Work request
The lines to reproduce from the material below are those from the one containing "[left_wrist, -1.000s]" through the one containing "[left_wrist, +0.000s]", both included; write them out exactly and add nothing.

Raw data
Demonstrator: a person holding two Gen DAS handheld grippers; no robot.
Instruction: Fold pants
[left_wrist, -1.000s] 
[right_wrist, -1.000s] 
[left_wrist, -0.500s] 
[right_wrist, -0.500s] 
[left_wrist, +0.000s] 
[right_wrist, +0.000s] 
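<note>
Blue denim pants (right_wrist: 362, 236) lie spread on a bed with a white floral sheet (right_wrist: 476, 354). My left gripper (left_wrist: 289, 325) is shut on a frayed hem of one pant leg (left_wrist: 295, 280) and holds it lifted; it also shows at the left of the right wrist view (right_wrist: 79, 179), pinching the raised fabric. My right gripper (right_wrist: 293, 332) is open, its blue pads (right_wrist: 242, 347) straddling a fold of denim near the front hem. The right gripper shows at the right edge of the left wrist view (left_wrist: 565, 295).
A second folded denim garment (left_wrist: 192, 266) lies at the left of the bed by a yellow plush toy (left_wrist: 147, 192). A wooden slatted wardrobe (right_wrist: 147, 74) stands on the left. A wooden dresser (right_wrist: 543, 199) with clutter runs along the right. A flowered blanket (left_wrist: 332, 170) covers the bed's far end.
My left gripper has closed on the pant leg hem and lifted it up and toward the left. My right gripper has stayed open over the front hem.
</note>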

Completed task
[left_wrist, -1.000s] 
[right_wrist, -1.000s] 
[left_wrist, -0.500s] 
[right_wrist, -0.500s] 
[left_wrist, +0.000s] 

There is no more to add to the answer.